A visitor who drove under the influence of cannabis has been fined £600 and banned for two years.
Delroy Anthony Small admitted the offence and was also ordered by High Bailiff Jayne Hughes to take an extended test at the end of his ban.
The 37-year-old was also fined a further £150 for possessing cannabis.
Prosecuting advocate Barry Swain told the court that police were called to the Sea Terminal on February 3, at 7.27am.
Port security officers had found a plastic box in Small’s Ford Transit van, while he was boarding the ferry, which contained 4.4 grams of cannabis, valued by police at £88.
When police officers arrived, Small told them he was driving a work vehicle back to the UK.

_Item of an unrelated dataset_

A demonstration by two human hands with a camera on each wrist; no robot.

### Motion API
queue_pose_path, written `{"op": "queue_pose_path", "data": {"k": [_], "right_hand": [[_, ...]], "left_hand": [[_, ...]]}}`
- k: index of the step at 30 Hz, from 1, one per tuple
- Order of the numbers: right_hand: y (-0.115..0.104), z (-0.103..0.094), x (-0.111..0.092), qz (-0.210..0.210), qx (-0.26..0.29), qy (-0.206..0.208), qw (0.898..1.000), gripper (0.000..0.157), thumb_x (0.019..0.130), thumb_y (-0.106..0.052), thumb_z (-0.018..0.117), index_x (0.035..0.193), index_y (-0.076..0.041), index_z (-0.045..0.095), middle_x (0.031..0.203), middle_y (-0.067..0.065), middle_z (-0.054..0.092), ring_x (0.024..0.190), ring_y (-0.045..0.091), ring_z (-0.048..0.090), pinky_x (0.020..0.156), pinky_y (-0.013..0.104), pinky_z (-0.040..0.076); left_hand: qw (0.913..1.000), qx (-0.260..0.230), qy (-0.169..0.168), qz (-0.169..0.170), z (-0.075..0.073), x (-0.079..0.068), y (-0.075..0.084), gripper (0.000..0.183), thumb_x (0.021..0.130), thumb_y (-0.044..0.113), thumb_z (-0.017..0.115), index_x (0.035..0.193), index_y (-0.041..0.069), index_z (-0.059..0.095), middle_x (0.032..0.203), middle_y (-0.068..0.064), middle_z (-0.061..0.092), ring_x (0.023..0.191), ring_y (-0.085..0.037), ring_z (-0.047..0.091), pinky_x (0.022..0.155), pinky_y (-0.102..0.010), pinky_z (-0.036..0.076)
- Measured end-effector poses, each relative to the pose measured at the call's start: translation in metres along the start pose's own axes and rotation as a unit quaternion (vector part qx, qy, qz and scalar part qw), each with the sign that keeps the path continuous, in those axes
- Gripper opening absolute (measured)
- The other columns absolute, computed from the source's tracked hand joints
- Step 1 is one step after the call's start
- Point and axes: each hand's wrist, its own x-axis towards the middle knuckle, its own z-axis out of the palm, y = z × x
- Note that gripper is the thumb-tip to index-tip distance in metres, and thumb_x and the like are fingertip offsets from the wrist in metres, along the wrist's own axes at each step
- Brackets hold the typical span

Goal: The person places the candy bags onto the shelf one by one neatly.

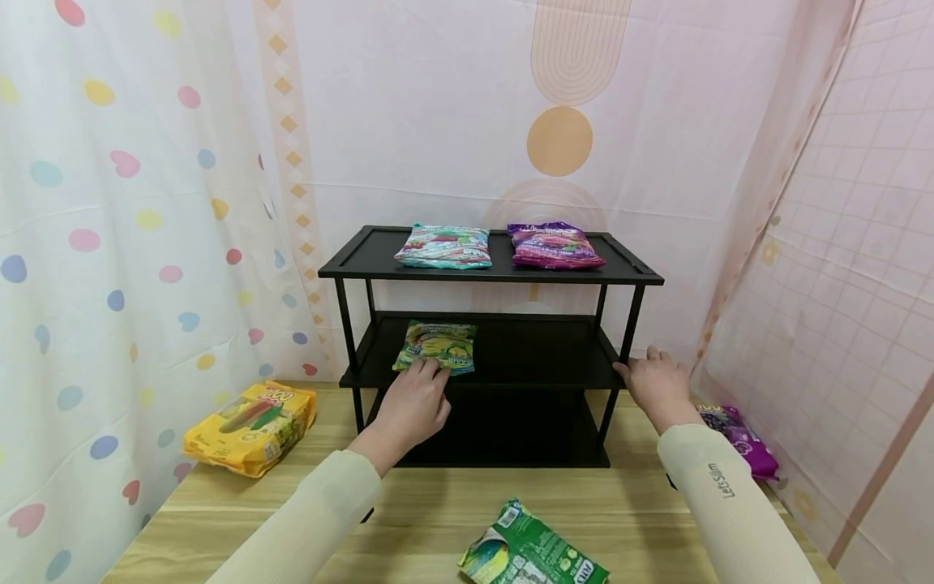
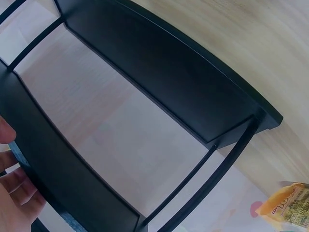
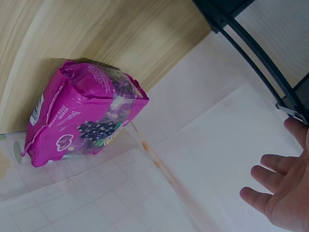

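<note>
A black three-tier rack (image 1: 525,377) stands on the table. On its middle shelf lies a green and yellow snack packet (image 1: 438,341). My left hand (image 1: 416,401) is at the shelf's front edge, its fingertips right at the packet's near side. In the left wrist view the fingers (image 2: 21,193) of that hand show beside the shelf edge, the thumb apart from them. My right hand (image 1: 657,381) is at the rack's right side, thumb against the front right post and the other fingers spread. That hand (image 3: 285,188) holds nothing in the right wrist view.
A teal packet (image 1: 445,247) and a purple packet (image 1: 554,246) lie on the top shelf. On the table are a yellow packet (image 1: 251,426) at left, a green packet (image 1: 533,551) in front and a purple grape packet (image 3: 91,111) at right. Curtains (image 1: 409,97) close off the back and sides.
</note>
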Motion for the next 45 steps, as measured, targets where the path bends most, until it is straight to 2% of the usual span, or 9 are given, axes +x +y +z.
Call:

A drug wipe test proved positive for cannabis and he was subsequently arrested and taken to police headquarters.
Small, who lives at Whitworth Drive, Nottingham, gave a sample of blood which was sent for analysis and later produced a reading of 2.4.
The legal limit for cannabis is two.
During a police interview, Small admitted the cannabis was his, saying it was for personal use.
He said he had been working on the island for a fire alarm company and was returning to the UK.
Small admitted smoking cannabis the night before but said he didn’t feel impaired.
Defence advocate Peter Taylor said: ‘The facts speak for themselves.
‘Mr Small consumed some cannabis the evening before. The reading of 2.4 wouldn’t indicate any serious impairment.
‘It was a small amount of cannabis clearly intended for personal use.’
Mr Taylor referred to a letter from Small’s employer saying that the mandatory ban was going to have a very detrimental effect and that he was likely going to have to find alternative employment.
‘He can only express his remorse,’ continued the advocate.
‘Casual use of a drug has led to very serious consequences.’
Mr Taylor went on to ask for credit to be given for his client’s guilty pleas, and the fact that he had returned to the island while on bail and for his court appearance.
The advocate asked for a degree of trust to be allowed to his client, but said that he could afford to pay a significant amount immediately.
Mr Taylor also pointed out that the cannabis possession would most likely have been dealt with outside of court had it not been for the drug-driving offence.
High Bailiff Jayne Hughes ordered Small to pay £125 prosecution costs.
He must pay all amounts forthwith or face up to 55 days in jail in default.